Helen Hunt

 

  1. Cynthia Black (etc), Bewitched, TV, 1966-1972.   Back when Helen was all of 15 months old…  and up for her first role!  She was seen for the inevitably cute baby of America’s favourite witch, Elizabeth Montgomery, and her “mortal” husband, Dick York. Tabatha (later Tabitha!) was born in the second season and played by baby Cynthia Black and two sets of twins: Heidi and Laura Gentry, Julie and Tamar Young. During  Seasons 3/8 Tabitha was played by another set of twins, Erin and Diane Murphy – credited as just Erin, particularly after Diane was dropped (her looks changed) in the fourth season. She came back for a final appearance, in the fifth  season’s #149: Samantha Fights City Hall. Erin was still acting up to 2019 – when she  was Tabitha again in the TV Therapy show, which had an acted shrink looking at TV characters, comparing their yesterday with today.  (Hey ho!).

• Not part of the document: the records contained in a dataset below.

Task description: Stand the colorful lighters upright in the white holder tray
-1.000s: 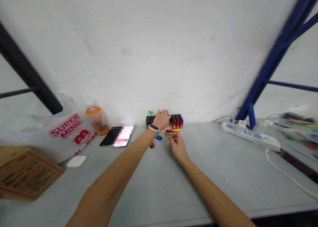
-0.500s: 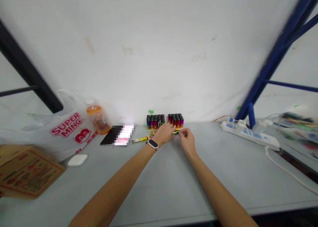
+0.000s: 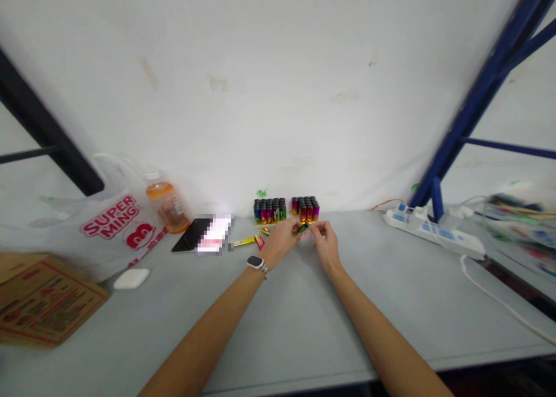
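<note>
My left hand (image 3: pixel 284 239), with a watch on its wrist, has its fingers closed around the left end of a small shiny green piece (image 3: pixel 303 229), perhaps a battery. At the piece's right end, my right hand (image 3: pixel 325 239) has thumb and fingertips pinched together. The fingers partly hide the piece. Just behind my hands stand two blocks of small battery-like cylinders with dark tops and bright metallic bodies, a left block (image 3: pixel 270 211) and a right block (image 3: pixel 308 210). Left of my left hand lie a loose pink-and-yellow piece (image 3: pixel 259 241) and a yellow cutter-like tool (image 3: pixel 244 242).
Leftward on the grey table (image 3: pixel 278 327) are a dark tablet or phone (image 3: pixel 191 235) partly blurred out, an orange bottle (image 3: pixel 167 207), a white plastic bag (image 3: pixel 104 229), a white case (image 3: pixel 131 279) and a cardboard box (image 3: pixel 47 298). A power strip (image 3: pixel 434 235) lies on the right.
My left hand has turned and drawn slightly toward me, uncovering more of the right block. The green piece now slants between both hands. The view has shifted slightly.
</note>
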Demonstrator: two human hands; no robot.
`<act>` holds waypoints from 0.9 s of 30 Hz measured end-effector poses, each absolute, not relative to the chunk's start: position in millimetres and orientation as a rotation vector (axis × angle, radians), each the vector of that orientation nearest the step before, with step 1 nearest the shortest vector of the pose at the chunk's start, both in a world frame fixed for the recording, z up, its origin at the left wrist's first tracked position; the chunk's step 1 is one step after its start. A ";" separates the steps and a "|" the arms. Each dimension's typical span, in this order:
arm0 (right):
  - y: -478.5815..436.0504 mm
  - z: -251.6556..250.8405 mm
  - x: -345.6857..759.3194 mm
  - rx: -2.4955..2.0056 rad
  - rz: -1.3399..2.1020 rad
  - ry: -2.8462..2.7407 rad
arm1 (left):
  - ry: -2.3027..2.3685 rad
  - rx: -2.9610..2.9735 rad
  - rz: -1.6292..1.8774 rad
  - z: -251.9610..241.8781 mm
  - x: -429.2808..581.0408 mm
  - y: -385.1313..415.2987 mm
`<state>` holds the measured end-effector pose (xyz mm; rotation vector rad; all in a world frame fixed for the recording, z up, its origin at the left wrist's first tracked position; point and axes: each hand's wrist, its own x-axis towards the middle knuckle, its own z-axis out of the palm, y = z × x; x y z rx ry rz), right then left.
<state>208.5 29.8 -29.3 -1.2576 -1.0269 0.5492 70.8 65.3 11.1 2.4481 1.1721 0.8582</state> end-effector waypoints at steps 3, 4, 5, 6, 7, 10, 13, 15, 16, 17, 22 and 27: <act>20.6 -26.1 187.3 -1.168 0.627 -1.170 | 1.064 2.105 1.059 1.8 61.1 50.2; 18.0 -25.5 180.6 -1.148 0.676 -1.216 | 1.041 2.047 1.099 -1.0 58.0 45.3; 15.7 -25.0 174.6 -1.129 0.714 -1.244 | 1.025 2.017 1.129 -3.2 55.1 40.6; 13.7 -24.8 169.3 -1.107 0.743 -1.263 | 1.018 2.010 1.159 -4.8 52.2 36.4; 12.1 -24.6 165.0 -1.081 0.763 -1.272 | 1.017 2.021 1.193 -5.7 49.4 32.6; 7.9 -24.1 157.1 -1.012 0.788 -1.272 | 1.041 2.101 1.297 -4.9 40.8 23.9; 3.9 -24.7 154.2 -0.980 0.831 -1.269 | 1.029 2.170 1.307 -2.5 29.5 18.8; 1.7 -26.2 153.6 -0.986 0.896 -1.261 | 1.001 2.192 1.269 -1.9 20.7 17.4; 0.9 -27.1 153.5 -0.996 0.925 -1.264 | 0.996 2.189 1.248 -2.0 16.6 17.2; 0.5 -28.0 153.5 -1.011 0.941 -1.269 | 1.001 2.173 1.229 -2.4 13.1 17.4; 1.2 -29.3 153.5 -1.081 0.894 -1.269 | 1.073 2.007 1.216 -9.8 11.1 19.0; 2.2 -26.3 153.0 -1.098 0.934 -1.212 | 0.991 2.024 1.068 -19.3 19.6 15.9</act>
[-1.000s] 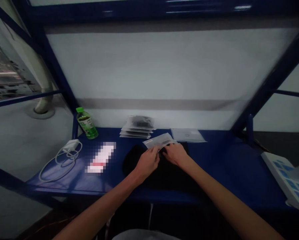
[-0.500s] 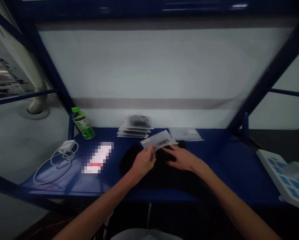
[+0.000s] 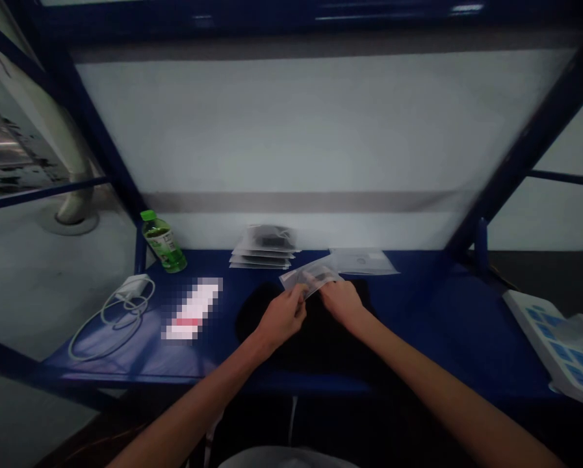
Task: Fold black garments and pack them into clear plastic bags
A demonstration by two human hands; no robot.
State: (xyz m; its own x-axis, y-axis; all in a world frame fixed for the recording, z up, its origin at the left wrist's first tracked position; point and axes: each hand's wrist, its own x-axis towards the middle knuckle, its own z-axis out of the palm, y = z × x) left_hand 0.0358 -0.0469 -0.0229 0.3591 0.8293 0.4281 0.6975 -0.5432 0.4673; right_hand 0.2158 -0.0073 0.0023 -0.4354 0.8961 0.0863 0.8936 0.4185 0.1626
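Observation:
A clear plastic bag (image 3: 291, 276) is held tilted over a black cloth-like item (image 3: 330, 338) on the blue table. My left hand (image 3: 286, 315) pinches the bag's near edge between thumb and fingers. Against the bag's right side, my right hand (image 3: 342, 302) is closed, with a finger showing through or over the clear film. Whether that finger is inside the bag I cannot tell. Behind the left hand stands a stack of clear bags with dark contents (image 3: 266, 247). A flat clear bag (image 3: 366, 261) lies at the back, just beyond the right hand.
On the left stand a green drink bottle (image 3: 164, 244) and a white charger with coiled cable (image 3: 132, 286). A pixelated pale item (image 3: 194, 309) lies nearby. At the far right is a white tray with blue compartments (image 3: 559, 344). Blue frame bars (image 3: 101, 143) flank the table.
My right hand has moved left onto the bag, and its spread fingers have closed there. The bag has shifted slightly, while my left hand keeps its pinch.

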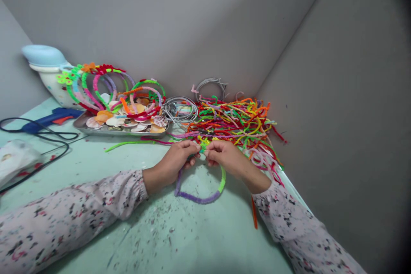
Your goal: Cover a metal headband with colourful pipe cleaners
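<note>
A ring wrapped in purple and green pipe cleaner [202,200] hangs below my two hands, over the pale green table. Its top is pinched between the thumb and fingers of my left hand [183,157]. Close beside it, my right hand [224,157] has its fingertips closed on a small yellow-green piece [203,143] at the top of the ring. The fingertips of both hands nearly meet there, and they partly hide the piece. Just behind my hands lies a heap of colourful pipe cleaners [234,120].
A metal tray [122,132] holds shells and several finished rings. Wire coils [181,110] lie beside it. At the left are a blue glue gun [48,120] with a black cord, a white container [51,79] and a plastic bag [17,158]. Grey panels enclose the table [154,231].
</note>
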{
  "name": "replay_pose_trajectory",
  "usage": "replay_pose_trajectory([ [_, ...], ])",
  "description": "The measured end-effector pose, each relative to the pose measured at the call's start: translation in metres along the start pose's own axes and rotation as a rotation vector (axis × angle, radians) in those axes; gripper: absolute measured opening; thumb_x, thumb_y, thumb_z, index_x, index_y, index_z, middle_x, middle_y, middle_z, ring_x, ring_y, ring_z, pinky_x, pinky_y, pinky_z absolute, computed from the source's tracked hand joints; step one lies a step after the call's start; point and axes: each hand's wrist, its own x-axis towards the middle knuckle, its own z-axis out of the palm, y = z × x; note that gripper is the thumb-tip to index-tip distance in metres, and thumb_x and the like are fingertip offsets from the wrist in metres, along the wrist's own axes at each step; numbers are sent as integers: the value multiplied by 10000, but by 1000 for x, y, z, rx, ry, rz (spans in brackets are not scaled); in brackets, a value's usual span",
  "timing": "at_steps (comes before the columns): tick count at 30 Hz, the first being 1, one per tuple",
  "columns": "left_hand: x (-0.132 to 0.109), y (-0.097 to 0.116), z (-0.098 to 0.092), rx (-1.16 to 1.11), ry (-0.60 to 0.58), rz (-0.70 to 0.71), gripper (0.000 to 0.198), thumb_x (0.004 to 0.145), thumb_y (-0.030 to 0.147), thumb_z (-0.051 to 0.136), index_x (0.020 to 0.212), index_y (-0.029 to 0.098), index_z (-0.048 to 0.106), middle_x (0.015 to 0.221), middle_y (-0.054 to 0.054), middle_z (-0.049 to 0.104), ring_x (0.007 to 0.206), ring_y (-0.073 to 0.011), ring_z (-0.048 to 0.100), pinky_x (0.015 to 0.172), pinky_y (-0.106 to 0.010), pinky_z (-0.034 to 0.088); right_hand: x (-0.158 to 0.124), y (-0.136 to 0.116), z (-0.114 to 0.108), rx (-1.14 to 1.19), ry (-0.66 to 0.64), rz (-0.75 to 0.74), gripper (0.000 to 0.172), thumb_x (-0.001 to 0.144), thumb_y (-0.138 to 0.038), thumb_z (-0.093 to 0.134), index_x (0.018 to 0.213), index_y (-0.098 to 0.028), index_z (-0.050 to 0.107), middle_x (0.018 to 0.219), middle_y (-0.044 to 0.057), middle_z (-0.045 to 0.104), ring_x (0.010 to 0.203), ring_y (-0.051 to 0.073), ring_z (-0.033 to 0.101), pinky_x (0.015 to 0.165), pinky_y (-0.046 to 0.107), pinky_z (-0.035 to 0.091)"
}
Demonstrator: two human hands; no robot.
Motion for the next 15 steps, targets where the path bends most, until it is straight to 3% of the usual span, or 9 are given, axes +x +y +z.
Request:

  2. Brooke Shields, Pretty Baby, 1977.    The plot sickens… A prostitute allows her 12-year-old daughter’s virginity to be auctioned off in a brothel in the red-light Storyville district of New Orleans, circa 1917. Elegant French director Louis Malle saw 28 hopefuls and/or instant (parental) refusals for pretty little Violet. From Laura Dern aged 10 and future Sex And The City(pre-Dallas)… co-stars Cynthia Nixon, at 11, Sarah Jessica Parker, 12 (like Shields) and (the often too buxom) teenagers Hunt, Melissa Sue Anderson, Rosanna Arquette, Linda Blair, Jamie Lee Curtis, Bridget Fonda, Jodie Foster, Mariel Hemingway, Anissa Jones (who tragically ODed at 18 before her audition), Diane Lane, Jennifer Jason Leigh, Kristy McNichol, Tatum O’Neal (Dad said no), Dana Plato (Mom said no), Michelle Pfeiffer, Ally Sheedy, Meg Tilly, Charlene Tilton to seven twentysomethings. However, no make-up and soft lenses could make 12-year-olds out of Isabelle Adjani, Bo Derek, Carrie Fisher, Melanie Griffith, Amy Irving, Mary Steenburgen or Debra Winger.

  3. Kari Michaelson, Gimme A Break! TV, 1981-1987.       At 18, Hunt tested for Katie, one of three suddenly mother-less daughters of a small town police chief Carl Kanisky who finda surrogate mother in a black housekeeper, Nell Carter.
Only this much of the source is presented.